As Sarah explains in the video, bovine TB is a disease which tragically calls for all infected cattle, sometimes all non-infected as well, to be culled therefore destroying a farmers livelihood.
The vaccination to prevent bovine TB cannot be used on cattle currently as it is not accredited, due to the interference in results of the tuberculin skin test used to diagnose the disease. The Wildlife Trust is calling for badger culling to be banned and instead continue their work in vaccinating badgers, which is significantly cheaper than culling them. You can read more about it here.
So close together, yet so different.
She knows what each is good at and when; strategy.

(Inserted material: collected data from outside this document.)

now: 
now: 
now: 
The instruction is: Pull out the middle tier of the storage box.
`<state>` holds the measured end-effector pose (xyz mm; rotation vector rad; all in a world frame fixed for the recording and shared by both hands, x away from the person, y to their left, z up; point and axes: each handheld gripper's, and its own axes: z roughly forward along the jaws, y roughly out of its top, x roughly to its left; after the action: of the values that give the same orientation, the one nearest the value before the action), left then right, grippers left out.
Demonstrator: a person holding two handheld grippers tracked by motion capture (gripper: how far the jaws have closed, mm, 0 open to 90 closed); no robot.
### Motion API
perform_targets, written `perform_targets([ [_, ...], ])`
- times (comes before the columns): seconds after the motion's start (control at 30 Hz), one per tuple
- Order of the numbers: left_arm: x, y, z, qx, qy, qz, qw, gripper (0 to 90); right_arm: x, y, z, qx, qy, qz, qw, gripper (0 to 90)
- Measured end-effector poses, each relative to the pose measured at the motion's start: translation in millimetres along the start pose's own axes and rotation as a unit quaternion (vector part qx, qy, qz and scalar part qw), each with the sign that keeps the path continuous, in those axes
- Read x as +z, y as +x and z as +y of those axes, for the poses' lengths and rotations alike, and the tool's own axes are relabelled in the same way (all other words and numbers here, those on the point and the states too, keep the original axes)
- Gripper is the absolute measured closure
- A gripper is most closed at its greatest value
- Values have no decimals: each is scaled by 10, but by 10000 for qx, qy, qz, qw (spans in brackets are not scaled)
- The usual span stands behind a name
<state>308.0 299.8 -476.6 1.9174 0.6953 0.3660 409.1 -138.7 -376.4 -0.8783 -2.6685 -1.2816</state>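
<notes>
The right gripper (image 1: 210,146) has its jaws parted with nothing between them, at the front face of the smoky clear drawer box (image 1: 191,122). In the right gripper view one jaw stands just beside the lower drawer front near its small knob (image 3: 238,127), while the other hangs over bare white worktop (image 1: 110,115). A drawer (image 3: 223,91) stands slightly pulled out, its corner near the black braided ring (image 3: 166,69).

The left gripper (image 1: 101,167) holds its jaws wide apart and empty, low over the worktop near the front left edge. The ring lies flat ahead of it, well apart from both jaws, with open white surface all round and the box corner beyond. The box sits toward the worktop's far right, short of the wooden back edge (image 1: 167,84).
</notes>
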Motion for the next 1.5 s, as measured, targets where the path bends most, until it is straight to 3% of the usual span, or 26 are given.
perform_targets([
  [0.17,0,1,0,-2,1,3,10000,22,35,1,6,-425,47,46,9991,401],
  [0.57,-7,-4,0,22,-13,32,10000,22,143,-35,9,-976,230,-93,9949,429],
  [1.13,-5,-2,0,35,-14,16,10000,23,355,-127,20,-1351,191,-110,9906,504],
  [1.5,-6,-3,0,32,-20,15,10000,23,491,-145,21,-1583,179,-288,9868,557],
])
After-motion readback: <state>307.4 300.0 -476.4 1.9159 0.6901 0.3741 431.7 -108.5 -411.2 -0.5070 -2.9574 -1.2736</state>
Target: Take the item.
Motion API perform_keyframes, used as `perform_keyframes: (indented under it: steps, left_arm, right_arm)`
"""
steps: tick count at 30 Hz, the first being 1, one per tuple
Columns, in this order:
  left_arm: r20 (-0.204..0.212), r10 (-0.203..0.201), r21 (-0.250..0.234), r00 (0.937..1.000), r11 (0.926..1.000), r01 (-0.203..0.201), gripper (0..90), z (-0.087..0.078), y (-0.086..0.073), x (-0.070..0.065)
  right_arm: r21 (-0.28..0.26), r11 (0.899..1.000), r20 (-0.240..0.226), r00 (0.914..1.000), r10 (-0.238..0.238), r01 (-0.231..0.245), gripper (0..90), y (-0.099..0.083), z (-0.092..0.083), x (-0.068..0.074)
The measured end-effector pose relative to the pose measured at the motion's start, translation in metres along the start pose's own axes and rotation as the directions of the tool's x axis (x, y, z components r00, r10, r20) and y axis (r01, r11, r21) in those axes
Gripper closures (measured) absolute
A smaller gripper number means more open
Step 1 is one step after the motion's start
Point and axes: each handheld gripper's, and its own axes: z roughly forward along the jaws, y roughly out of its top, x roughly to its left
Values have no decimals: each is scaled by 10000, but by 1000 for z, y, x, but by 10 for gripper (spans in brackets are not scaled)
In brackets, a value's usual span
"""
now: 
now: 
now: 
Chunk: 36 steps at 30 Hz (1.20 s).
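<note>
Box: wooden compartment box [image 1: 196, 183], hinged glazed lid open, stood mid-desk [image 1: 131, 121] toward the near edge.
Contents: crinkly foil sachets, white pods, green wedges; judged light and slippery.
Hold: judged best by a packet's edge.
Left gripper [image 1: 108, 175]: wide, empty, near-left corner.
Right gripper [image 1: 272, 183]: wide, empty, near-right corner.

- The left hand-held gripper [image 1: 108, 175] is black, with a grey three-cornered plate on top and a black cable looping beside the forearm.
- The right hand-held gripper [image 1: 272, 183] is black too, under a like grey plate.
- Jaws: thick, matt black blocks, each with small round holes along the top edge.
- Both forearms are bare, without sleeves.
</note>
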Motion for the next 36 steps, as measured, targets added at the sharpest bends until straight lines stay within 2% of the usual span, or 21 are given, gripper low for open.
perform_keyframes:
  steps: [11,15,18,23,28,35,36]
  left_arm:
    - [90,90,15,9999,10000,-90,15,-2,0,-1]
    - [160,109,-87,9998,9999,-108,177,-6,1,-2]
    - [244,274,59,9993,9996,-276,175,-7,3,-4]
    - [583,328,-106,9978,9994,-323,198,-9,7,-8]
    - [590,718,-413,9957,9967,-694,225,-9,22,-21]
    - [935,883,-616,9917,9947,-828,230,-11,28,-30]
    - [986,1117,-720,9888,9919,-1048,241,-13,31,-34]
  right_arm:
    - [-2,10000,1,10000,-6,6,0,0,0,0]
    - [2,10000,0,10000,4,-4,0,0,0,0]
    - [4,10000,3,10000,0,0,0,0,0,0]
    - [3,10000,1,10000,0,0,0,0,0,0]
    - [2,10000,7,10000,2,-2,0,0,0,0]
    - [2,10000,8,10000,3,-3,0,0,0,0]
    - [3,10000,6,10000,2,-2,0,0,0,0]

In the winter home of the farm’s cattle, the Barn Field, we have a ridge and furrow landscape with old roots in the history of the land. The ridges are relics of ploughing strategies used in the Middle Ages; which saw typically one family per strip in an open field system using a non-reversible plough which piled up the soil in the centre to create the ridges. These ridges stayed dry, as they do today though they were much higher back then, which creates a clever drainage system to self irrigate the crops. Examples of ridge and furrow fields can only be seen on grassland like ours which is no longer ploughed.
We hope you enjoyed getting to know the lay of our land this month; the fields and their inhabitants which make up the family farm. We take huge pride in the history and knowledge of these fields, as Brenda Sutton Rose poetically concludes:
“This land pulses with life. It breathes in me; it breathes around me; it breathes in spite of me. When I walk on this land, I am walking on the heartbeat of the past and the future. And that’s only one of the reasons I am a farmer.”